**Work to complete:**
Would you print all of the records below exactly, without skipping any?

**Stored dataset items:**
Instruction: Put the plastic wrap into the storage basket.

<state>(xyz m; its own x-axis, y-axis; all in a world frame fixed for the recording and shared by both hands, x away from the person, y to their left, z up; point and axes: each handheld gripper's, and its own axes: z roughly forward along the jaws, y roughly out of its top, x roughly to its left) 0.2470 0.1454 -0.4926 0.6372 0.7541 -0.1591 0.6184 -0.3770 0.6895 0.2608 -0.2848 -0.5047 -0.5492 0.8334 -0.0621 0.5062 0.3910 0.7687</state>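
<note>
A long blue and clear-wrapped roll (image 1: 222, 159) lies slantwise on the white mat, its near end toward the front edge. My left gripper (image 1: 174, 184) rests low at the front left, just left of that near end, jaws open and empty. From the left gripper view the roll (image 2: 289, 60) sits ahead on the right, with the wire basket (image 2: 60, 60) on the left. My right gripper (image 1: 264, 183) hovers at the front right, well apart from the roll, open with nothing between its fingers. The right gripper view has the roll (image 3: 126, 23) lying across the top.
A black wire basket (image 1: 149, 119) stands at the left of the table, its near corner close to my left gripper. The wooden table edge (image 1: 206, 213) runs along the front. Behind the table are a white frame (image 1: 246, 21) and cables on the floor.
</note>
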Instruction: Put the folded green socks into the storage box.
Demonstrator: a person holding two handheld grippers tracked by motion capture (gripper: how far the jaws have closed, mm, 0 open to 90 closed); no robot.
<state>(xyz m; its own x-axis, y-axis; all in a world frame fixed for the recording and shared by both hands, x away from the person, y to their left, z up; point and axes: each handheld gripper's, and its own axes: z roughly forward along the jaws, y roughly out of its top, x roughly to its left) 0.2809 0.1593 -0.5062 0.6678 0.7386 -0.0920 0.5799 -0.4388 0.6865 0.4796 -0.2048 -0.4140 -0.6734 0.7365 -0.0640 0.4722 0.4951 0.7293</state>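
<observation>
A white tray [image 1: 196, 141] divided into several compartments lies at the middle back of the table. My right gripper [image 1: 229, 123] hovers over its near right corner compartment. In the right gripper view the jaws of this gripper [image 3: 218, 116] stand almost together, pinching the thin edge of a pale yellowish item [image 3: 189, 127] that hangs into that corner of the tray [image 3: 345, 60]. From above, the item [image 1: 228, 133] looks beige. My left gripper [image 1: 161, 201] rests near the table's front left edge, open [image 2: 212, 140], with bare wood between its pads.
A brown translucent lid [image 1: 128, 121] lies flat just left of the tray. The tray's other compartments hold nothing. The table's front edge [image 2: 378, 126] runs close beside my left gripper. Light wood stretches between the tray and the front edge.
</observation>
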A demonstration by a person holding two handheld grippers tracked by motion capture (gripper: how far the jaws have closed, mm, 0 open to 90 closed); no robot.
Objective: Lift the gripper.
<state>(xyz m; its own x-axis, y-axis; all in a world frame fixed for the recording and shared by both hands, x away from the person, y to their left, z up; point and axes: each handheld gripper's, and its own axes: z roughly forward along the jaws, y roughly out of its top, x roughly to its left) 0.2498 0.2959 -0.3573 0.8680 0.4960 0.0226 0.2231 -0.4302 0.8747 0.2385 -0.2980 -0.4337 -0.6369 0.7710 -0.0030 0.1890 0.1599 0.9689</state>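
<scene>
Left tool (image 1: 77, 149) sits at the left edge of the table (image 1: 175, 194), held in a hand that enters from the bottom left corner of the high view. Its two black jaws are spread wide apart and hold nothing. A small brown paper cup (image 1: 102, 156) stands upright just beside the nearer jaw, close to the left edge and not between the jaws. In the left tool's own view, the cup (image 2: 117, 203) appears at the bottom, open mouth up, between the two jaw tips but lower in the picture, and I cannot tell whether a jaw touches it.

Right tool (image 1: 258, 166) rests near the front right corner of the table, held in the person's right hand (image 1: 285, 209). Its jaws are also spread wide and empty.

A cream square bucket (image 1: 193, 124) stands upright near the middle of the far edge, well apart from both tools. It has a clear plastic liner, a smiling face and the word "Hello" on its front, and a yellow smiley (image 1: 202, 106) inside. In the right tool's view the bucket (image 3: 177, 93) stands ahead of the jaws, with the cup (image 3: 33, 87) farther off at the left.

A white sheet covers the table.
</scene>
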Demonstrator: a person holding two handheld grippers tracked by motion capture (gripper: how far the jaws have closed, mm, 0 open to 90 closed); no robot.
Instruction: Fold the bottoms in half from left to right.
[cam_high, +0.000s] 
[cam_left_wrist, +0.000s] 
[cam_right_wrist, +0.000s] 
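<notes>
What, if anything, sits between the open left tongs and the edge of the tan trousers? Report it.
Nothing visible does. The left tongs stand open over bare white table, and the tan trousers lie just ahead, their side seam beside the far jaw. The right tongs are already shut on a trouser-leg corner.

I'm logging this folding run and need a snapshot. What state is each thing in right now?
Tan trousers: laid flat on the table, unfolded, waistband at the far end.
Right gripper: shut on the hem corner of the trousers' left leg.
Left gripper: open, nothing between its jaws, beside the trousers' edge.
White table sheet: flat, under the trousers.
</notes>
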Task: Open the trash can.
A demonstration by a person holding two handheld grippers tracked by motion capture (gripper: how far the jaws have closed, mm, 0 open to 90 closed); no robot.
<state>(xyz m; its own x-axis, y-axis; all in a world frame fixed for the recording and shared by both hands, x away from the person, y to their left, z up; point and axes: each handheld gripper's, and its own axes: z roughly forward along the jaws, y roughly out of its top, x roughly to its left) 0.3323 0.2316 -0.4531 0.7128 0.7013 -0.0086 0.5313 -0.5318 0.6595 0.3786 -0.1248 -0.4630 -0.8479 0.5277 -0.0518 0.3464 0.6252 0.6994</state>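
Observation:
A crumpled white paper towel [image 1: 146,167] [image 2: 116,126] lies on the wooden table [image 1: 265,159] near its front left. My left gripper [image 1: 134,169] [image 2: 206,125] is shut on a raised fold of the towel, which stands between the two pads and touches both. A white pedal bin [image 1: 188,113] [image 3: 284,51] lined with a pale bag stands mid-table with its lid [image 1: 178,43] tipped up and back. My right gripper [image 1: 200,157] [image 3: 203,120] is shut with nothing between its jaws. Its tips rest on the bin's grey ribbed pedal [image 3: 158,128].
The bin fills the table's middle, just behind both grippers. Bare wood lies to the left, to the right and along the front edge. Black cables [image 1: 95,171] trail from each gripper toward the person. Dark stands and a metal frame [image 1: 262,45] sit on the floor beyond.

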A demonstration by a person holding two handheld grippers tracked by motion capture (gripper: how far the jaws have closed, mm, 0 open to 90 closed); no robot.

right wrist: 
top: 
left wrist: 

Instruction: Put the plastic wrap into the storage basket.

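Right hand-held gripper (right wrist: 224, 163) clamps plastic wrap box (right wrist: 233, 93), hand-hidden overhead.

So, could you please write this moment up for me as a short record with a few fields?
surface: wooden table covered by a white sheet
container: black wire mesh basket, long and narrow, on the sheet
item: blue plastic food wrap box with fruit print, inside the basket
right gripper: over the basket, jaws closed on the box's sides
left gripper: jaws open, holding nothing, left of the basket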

**Worked solution:**
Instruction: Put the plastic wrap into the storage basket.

<state>(xyz m; its own x-axis, y-axis; all in a world frame fixed for the recording and shared by both hands, x away from the person, y to their left, z up; point and axes: each handheld gripper's, and its own axes: z roughly forward along the jaws, y roughly out of its top, x roughly to its left) 0.2470 0.1454 -0.4926 0.6372 0.7541 -0.1591 0.6184 -0.3770 0.6895 0.2608 -0.2848 -0.5047 -0.5492 0.8334 -0.0621 0.5062 0.3910 0.7687</state>
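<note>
A long blue and clear-wrapped roll (image 1: 222, 159) lies slantwise on the white mat, its near end toward the front edge. My left gripper (image 1: 174, 184) rests low at the front left, just left of that near end, jaws open and empty. From the left gripper view the roll (image 2: 289, 60) sits ahead on the right, with the wire basket (image 2: 60, 60) on the left. My right gripper (image 1: 264, 183) hovers at the front right, well apart from the roll, open with nothing between its fingers. The right gripper view has the roll (image 3: 126, 23) lying across the top.
A black wire basket (image 1: 149, 119) stands at the left of the table, its near corner close to my left gripper. The wooden table edge (image 1: 206, 213) runs along the front. Behind the table are a white frame (image 1: 246, 21) and cables on the floor.
</note>
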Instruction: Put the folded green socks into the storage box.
Demonstrator: a person holding two handheld grippers tracked by motion capture (gripper: how far the jaws have closed, mm, 0 open to 90 closed); no robot.
<state>(xyz m; its own x-axis, y-axis; all in a world frame fixed for the recording and shared by both hands, x away from the person, y to their left, z up; point and axes: each handheld gripper's, and its own axes: z roughly forward along the jaws, y roughly out of its top, x roughly to its left) 0.2809 0.1593 -0.5062 0.6678 0.7386 -0.0920 0.5799 -0.4388 0.6865 0.4796 -0.2048 -0.4140 -0.6734 0.7365 -0.0640 0.4722 0.4951 0.7293</state>
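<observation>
A white tray [image 1: 196, 141] divided into several compartments lies at the middle back of the table. My right gripper [image 1: 229, 123] hovers over its near right corner compartment. In the right gripper view the jaws of this gripper [image 3: 218, 116] stand almost together, pinching the thin edge of a pale yellowish item [image 3: 189, 127] that hangs into that corner of the tray [image 3: 345, 60]. From above, the item [image 1: 228, 133] looks beige. My left gripper [image 1: 161, 201] rests near the table's front left edge, open [image 2: 212, 140], with bare wood between its pads.
A brown translucent lid [image 1: 128, 121] lies flat just left of the tray. The tray's other compartments hold nothing. The table's front edge [image 2: 378, 126] runs close beside my left gripper. Light wood stretches between the tray and the front edge.
</observation>
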A demonstration by a person holding two handheld grippers tracked by motion capture (gripper: how far the jaws have closed, mm, 0 open to 90 closed); no robot.
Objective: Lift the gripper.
<state>(xyz m; its own x-axis, y-axis; all in a world frame fixed for the recording and shared by both hands, x away from the person, y to their left, z up; point and axes: each handheld gripper's, and its own axes: z roughly forward along the jaws, y roughly out of its top, x roughly to its left) 0.2498 0.2959 -0.3573 0.8680 0.4960 0.0226 0.2231 -0.4302 0.8747 0.2385 -0.2980 -0.4337 -0.6369 0.7710 -0.0030 0.1890 0.1599 0.9689</state>
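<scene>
Left tool (image 1: 77, 149) sits at the left edge of the table (image 1: 175, 194), held in a hand that enters from the bottom left corner of the high view. Its two black jaws are spread wide apart and hold nothing. A small brown paper cup (image 1: 102, 156) stands upright just beside the nearer jaw, close to the left edge and not between the jaws. In the left tool's own view, the cup (image 2: 117, 203) appears at the bottom, open mouth up, between the two jaw tips but lower in the picture, and I cannot tell whether a jaw touches it.

Right tool (image 1: 258, 166) rests near the front right corner of the table, held in the person's right hand (image 1: 285, 209). Its jaws are also spread wide and empty.

A cream square bucket (image 1: 193, 124) stands upright near the middle of the far edge, well apart from both tools. It has a clear plastic liner, a smiling face and the word "Hello" on its front, and a yellow smiley (image 1: 202, 106) inside. In the right tool's view the bucket (image 3: 177, 93) stands ahead of the jaws, with the cup (image 3: 33, 87) farther off at the left.

A white sheet covers the table.
</scene>
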Demonstrator: a person holding two handheld grippers tracked by motion capture (gripper: how far the jaws have closed, mm, 0 open to 90 closed); no robot.
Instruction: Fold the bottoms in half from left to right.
[cam_high, +0.000s] 
[cam_left_wrist, +0.000s] 
[cam_right_wrist, +0.000s] 
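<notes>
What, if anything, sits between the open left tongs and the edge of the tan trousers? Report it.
Nothing visible does. The left tongs stand open over bare white table, and the tan trousers lie just ahead, their side seam beside the far jaw. The right tongs are already shut on a trouser-leg corner.

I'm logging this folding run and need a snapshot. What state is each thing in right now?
Tan trousers: laid flat on the table, unfolded, waistband at the far end.
Right gripper: shut on the hem corner of the trousers' left leg.
Left gripper: open, nothing between its jaws, beside the trousers' edge.
White table sheet: flat, under the trousers.
</notes>
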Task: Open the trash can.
A demonstration by a person holding two handheld grippers tracked by motion capture (gripper: how far the jaws have closed, mm, 0 open to 90 closed); no robot.
<state>(xyz m; its own x-axis, y-axis; all in a world frame fixed for the recording and shared by both hands, x away from the person, y to their left, z up; point and axes: each handheld gripper's, and its own axes: z roughly forward along the jaws, y roughly out of its top, x roughly to its left) 0.3323 0.2316 -0.4531 0.7128 0.7013 -0.0086 0.5313 -0.5318 0.6595 0.3786 -0.1248 -0.4630 -0.8479 0.5277 -0.0518 0.3464 0.6252 0.6994</state>
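Observation:
A crumpled white paper towel [image 1: 146,167] [image 2: 116,126] lies on the wooden table [image 1: 265,159] near its front left. My left gripper [image 1: 134,169] [image 2: 206,125] is shut on a raised fold of the towel, which stands between the two pads and touches both. A white pedal bin [image 1: 188,113] [image 3: 284,51] lined with a pale bag stands mid-table with its lid [image 1: 178,43] tipped up and back. My right gripper [image 1: 200,157] [image 3: 203,120] is shut with nothing between its jaws. Its tips rest on the bin's grey ribbed pedal [image 3: 158,128].
The bin fills the table's middle, just behind both grippers. Bare wood lies to the left, to the right and along the front edge. Black cables [image 1: 95,171] trail from each gripper toward the person. Dark stands and a metal frame [image 1: 262,45] sit on the floor beyond.
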
A demonstration by a person holding two handheld grippers tracked by motion capture (gripper: how far the jaws have closed, mm, 0 open to 90 closed); no robot.

right wrist: 
top: 
left wrist: 

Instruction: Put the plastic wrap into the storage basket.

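Right hand-held gripper (right wrist: 224, 163) clamps plastic wrap box (right wrist: 233, 93), hand-hidden overhead.

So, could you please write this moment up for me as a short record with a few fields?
surface: wooden table covered by a white sheet
container: black wire mesh basket, long and narrow, on the sheet
item: blue plastic food wrap box with fruit print, inside the basket
right gripper: over the basket, jaws closed on the box's sides
left gripper: jaws open, holding nothing, left of the basket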

The exercise ends with this answer.